Like many things in life, you do Mission Chinese for the experience, to be able to add another notch to your belt. And much of the hype surrounding the restaurant stems from the sheer novelty of the enterprise. The menu delights because it subverts our Panda Express-ingrained expectations. The flavors are heavy-handed and, to diners who’ve never eaten Sichuanese fare before, refreshingly original. For some, though, this is simply a case of mistaking the shock of the new for the authentic.

But Mission Chinese does not strive to be authentic, only to be “weird.” It doesn’t care if you’re a hipster or a prep, you still have to wait. It don’t give a shit if you can’t take spicy or you hate the strange tingle of peppercorn, cuz Mission Chinese is really pretty badass. And every day, without fail, the diners will show up, rain or shine, ready to wait.

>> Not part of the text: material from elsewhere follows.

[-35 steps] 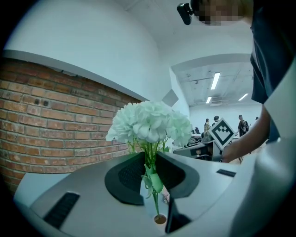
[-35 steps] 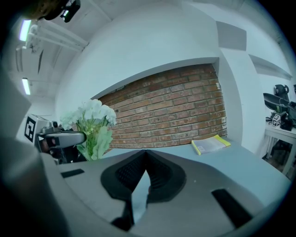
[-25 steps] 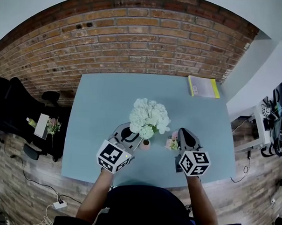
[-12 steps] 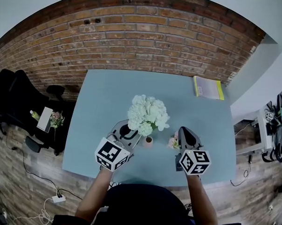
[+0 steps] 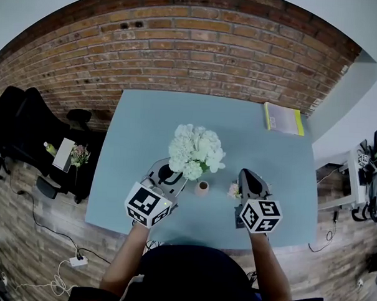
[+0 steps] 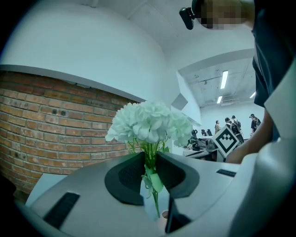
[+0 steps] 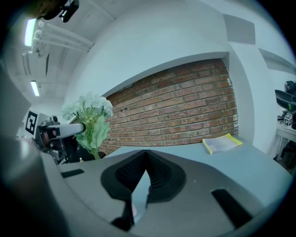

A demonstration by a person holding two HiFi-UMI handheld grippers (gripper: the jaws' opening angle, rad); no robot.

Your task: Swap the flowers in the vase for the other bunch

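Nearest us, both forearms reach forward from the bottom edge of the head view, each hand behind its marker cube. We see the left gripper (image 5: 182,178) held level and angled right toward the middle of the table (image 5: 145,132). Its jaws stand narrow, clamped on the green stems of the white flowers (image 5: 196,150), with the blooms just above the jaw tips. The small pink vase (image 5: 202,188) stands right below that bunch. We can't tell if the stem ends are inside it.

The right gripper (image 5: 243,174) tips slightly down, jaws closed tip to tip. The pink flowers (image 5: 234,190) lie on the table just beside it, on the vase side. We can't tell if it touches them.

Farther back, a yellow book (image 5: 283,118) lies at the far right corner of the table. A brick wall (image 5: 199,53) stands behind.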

Danny Bowien for UniqloTHE MORNING AFTER

Several days post Mission Chinese, Chen Jia and I made the obligatory “out-of-town girlfriend” shopping trip down Fifth Avenue. At Uniqlo we grabbed a Fall lookbook on the way out. As if on cue, Chen Jia flipped to a page with Bowien wearing a chartreuse puffer jacket and a silver cap, a mock-quizzical expression on his face. I could see the light bulb flicker on in her eyes.

“Ah, I see. He’s famous!”

And that settled it.

Will I be returning to Mission Chinese any time soon? I don’t think I have the mental stamina to make it through another two-hour wait, but I may hit them up for delivery. Pickled lotus root and cumin lamb breast still have their appeal.

As for the restaurant’s cultural impact, Anthony Bourdain may have said it best: “Let us hope that Mission Street Food’s uniquely American success story points the way to a brighter—and delightfully stranger—future.” It’s a brave new world out there for Chinese food in America. I look forward to savoring the strange.